Against legalism, it says salvation is not by works of righteousness.
Against reductionism, it says God saves through washing and renewal.
The biblical doctrine must preserve both truths.
What the Church Must Say
The church must learn to speak the way Paul speaks.
It must say salvation is not by works of righteousness.
It must say salvation is according to God’s mercy.
It must say God saved us.
It must say God saved us through the washing of regeneration.
It must say God saved us through the renewing of the Holy Spirit.
It must say the Spirit was poured out abundantly through Jesus Christ our Savior.
It must say believers are justified by grace.
It must say believers become heirs according to the hope of eternal life.

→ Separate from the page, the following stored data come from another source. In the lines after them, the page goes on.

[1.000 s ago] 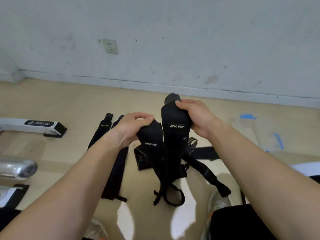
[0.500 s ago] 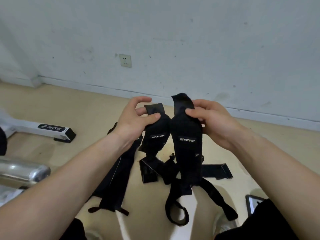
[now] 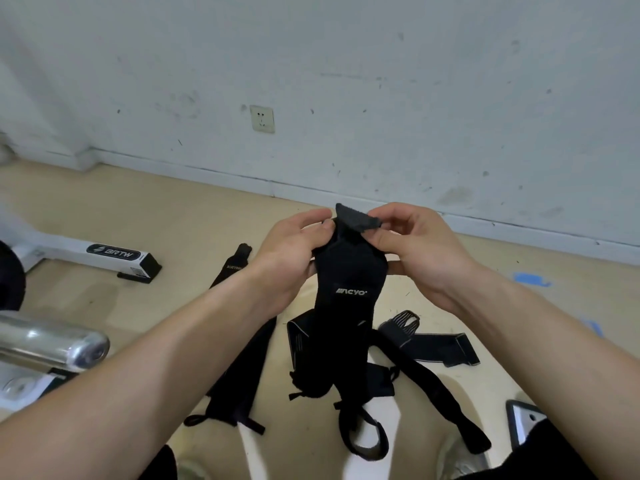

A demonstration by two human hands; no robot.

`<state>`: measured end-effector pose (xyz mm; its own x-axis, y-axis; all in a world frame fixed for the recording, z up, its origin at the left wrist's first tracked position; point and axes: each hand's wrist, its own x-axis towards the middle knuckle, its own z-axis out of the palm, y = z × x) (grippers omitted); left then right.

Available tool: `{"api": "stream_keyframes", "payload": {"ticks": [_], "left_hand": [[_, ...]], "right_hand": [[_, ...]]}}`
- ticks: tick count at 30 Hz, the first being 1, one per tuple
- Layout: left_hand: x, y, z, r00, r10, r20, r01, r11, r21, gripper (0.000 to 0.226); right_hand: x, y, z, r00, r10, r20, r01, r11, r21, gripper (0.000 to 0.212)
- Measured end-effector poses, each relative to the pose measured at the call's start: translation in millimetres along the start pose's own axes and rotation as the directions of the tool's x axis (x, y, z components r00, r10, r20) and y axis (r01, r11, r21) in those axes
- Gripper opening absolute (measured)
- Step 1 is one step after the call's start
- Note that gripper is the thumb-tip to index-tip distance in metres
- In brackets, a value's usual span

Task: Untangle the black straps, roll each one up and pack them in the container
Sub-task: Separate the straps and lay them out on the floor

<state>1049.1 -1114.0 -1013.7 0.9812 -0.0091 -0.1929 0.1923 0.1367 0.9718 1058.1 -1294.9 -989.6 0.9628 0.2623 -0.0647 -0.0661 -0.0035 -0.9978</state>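
Observation:
A black padded strap (image 3: 349, 285) with a white logo hangs upright in front of me, its loops trailing down to the floor. My left hand (image 3: 291, 251) and my right hand (image 3: 412, 244) both pinch its folded top end, thumbs on the near side. Behind it more black straps lie in a tangle (image 3: 311, 358) on the tan floor. A separate long black strap (image 3: 239, 368) lies under my left forearm. Another flat strap (image 3: 440, 348) lies to the right. No container is in view.
A white machine foot (image 3: 104, 254) with a black cap stands on the left; a chrome bar end (image 3: 52, 341) lies nearer. The wall with a socket (image 3: 262, 118) is close ahead. Blue tape (image 3: 531, 279) marks the floor. A grey-rimmed flat object (image 3: 523, 420) lies at bottom right.
My left hand has let go of the second padded strap and joined the right at the top of the logo strap. The strap's tip is now folded over.

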Motion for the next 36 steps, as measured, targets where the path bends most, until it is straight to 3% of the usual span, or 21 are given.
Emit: {"api": "stream_keyframes", "payload": {"ticks": [3,15,22,26,29,34,36], "left_hand": [[-2.7,-0.2,1.9,1.0,0.014,0.025,-0.016,0.998,0.055,0.03],[-10.5,0.9,13.2,0.998,0.003,0.062,-0.004,1.0,0.016,0.03],[-14.5,-4.8,17.3,0.997,0.02,0.077,-0.024,0.998,0.055,0.049],[-14.4,-11.5,16.5,0.997,0.061,0.038,-0.064,0.994,0.085,0.046],[-16.2,-11.5,17.1,0.995,0.069,0.073,-0.075,0.993,0.093,0.048],[-19.8,-14.9,19.7,0.99,0.061,0.13,-0.078,0.988,0.131,0.055],[-19.7,-17.4,20.9,0.989,0.055,0.138,-0.073,0.989,0.131,0.056]], "right_hand": [[0.0,1.1,-0.1,1.0,0.007,-0.03,-0.008,1.0,-0.014,0.012],[-2.8,7.3,1.3,0.99,0.039,-0.134,-0.043,0.999,-0.024,0.01],[-2.1,13.0,4.0,0.978,0.045,-0.206,-0.071,0.991,-0.117,0.013],[-0.7,13.8,1.6,0.967,0.209,-0.145,-0.23,0.962,-0.149,0.025],[-0.4,15.9,1.2,0.973,0.226,-0.053,-0.233,0.947,-0.22,0.041],[0.5,14.8,-0.1,0.991,0.069,-0.116,-0.079,0.993,-0.092,0.006],[3.0,16.5,-3.8,0.992,0.028,-0.122,-0.039,0.995,-0.087,0.005]]}}
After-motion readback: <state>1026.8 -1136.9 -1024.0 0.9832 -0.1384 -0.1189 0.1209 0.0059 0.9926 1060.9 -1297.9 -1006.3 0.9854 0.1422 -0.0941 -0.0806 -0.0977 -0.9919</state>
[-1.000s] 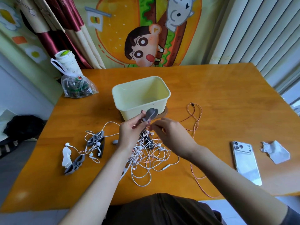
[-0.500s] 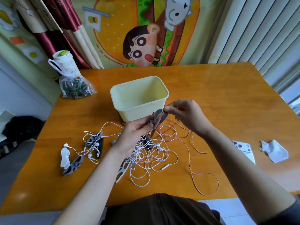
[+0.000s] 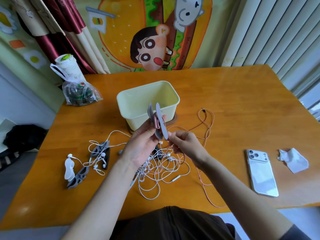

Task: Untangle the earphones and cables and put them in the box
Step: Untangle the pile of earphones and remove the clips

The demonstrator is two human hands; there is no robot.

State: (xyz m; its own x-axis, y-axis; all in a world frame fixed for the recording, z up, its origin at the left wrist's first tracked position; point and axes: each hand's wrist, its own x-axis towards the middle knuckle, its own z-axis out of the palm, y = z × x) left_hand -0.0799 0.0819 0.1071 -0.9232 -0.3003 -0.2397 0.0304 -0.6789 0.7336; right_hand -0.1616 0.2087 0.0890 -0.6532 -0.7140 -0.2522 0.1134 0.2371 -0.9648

Any doctrine that can say “not by works” but cannot say “through the washing of regeneration” has only repeated half the verse.
Any doctrine that can speak of grace but cannot speak of washing has not followed Paul’s sentence.
Any doctrine that can speak of the Spirit but separates Him from the washing Paul names must be tested.
The task is not to protect a system from Titus 3:5.
The task is to let Titus 3:5 shape the system.
A Test for Doctrine
The test Titus 3:5 puts to any system is whether it can hold Paul’s whole sentence at once: salvation not by works of righteousness, yet through the washing of regeneration and renewing of the Holy Spirit — with the washing on the mercy side of the contrast, where Paul places it. A doctrine that can say “not by works” but not “through the washing of regeneration” has kept only half the verse. The complete set of diagnostic questions, harmonizing Titus 3:5 with John 3:5, Acts 2:38, Acts 22:16, Colossians 2:12, and 1 Peter 3:21, is gathered in Baptism and Covenant Entry.
Paul’s wording is not the problem.
Our systems are.
Conclusion: Mercy Through Washing and Renewal
Titus 3:5 is not a threat to baptismal theology. It is one of its strongest foundations.
Paul says:
“Not by works of righteousness which we have done, but according to His mercy He saved us.”
— Titus 3:5, NKJV
That destroys all boasting.
Then Paul says:
“Through the washing of regeneration and renewing of the Holy Spirit.”
— Titus 3:5, NKJV
That destroys empty symbolism.
God saves according to mercy.
God saves through washing.
God saves through regeneration.
God saves through renewal.
God saves by the Holy Spirit.
God pours out the Spirit through Jesus Christ our Savior.
God justifies by grace.
God makes believers heirs according to the hope of eternal life.
Therefore, the church must not force a choice Paul does not make. It must not choose between mercy and washing, grace and baptism, Spirit and water, faith and appointed response. Paul joins what many later systems divide.
The washing of regeneration is not man’s work replacing grace.
It is God’s mercy applying grace.
The text must win.
The system must yield.
God saved us according to His mercy, through the washing of regeneration and renewing of the Holy Spirit.